First, it demands seeing. Job's "Behold" is a command. Catholic social engagement begins not with policy but with the willingness to look at the actual suffering of actual people — to resist the numbing effect of statistics and encounter the face of Christ in the poor (cf. Matt 25:40).
Second, it challenges any spirituality that privatizes faith. The groaning city of verse 12 implicates urban and economic systems, not merely individual sinners. Catholics are called to engage structures of injustice, not only personal charity — a distinction central to Caritas in Veritate (Benedict XVI, 2009).
Third, it invites honest prayer. Job does not prettify his protest. Catholics can bring their anger at injustice — including their anger at divine silence — into prayer. The Psalms and Job together teach that such honesty before God is not impiety but profound faith.
Verse 10 — "So that they go around naked without clothing" The repetition of the nakedness motif from verse 7 is deliberate and cumulative.
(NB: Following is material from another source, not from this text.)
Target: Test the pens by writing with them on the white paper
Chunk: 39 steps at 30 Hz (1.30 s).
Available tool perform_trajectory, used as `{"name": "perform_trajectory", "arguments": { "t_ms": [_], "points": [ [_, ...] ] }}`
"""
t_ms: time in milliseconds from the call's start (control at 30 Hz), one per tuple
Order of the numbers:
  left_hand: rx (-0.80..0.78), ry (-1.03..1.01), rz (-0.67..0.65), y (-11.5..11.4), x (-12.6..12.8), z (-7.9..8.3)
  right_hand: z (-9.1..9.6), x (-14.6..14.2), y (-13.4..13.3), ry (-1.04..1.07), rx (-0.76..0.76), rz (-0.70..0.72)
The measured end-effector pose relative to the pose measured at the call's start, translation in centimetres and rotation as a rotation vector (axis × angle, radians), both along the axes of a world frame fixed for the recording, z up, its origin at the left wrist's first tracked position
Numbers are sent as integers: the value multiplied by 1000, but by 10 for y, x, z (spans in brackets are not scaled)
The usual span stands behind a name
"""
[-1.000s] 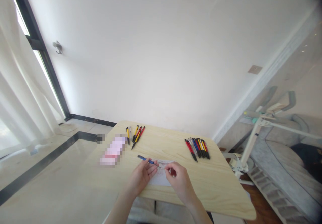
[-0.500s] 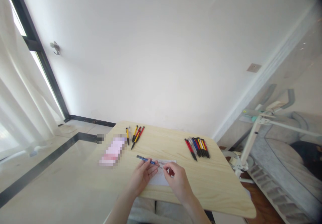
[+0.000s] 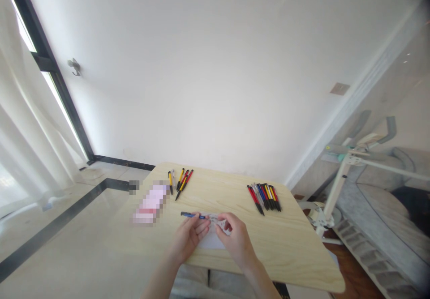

It is not careless duplication but the technique of a lament building toward outrage. These children, stripped of family and clothing alike, have nothing — not the basic material dignity that even the Law of Moses tried to protect.
Verse 11 — "They make oil within the walls of these men" Olive oil production was labor-intensive and central to the ancient economy. That the poor labor within the walls — inside the wealthy man's estate, under his control — while being denied a share of the produce they generate is a precise description of labor exploitation. The wealthy man's walls (his property, his security, his accumulation) are built by the very bodies of those he impoverishes.
Verse 12 — "From out of the populous city, men groan" The passage closes with a collective groan (na'aq) rising from the city — the same verb used of Israel's cry under Egyptian bondage (Exod 2:24). This is not incidental vocabulary. Job is invoking the Exodus paradigm: the groan of the oppressed that reaches God and demands divine response. The force of the verse is almost accusatory: these cries are going up — and God appears silent. This is the heart of Job's theological crisis, and it anticipates his demand for a divine hearing.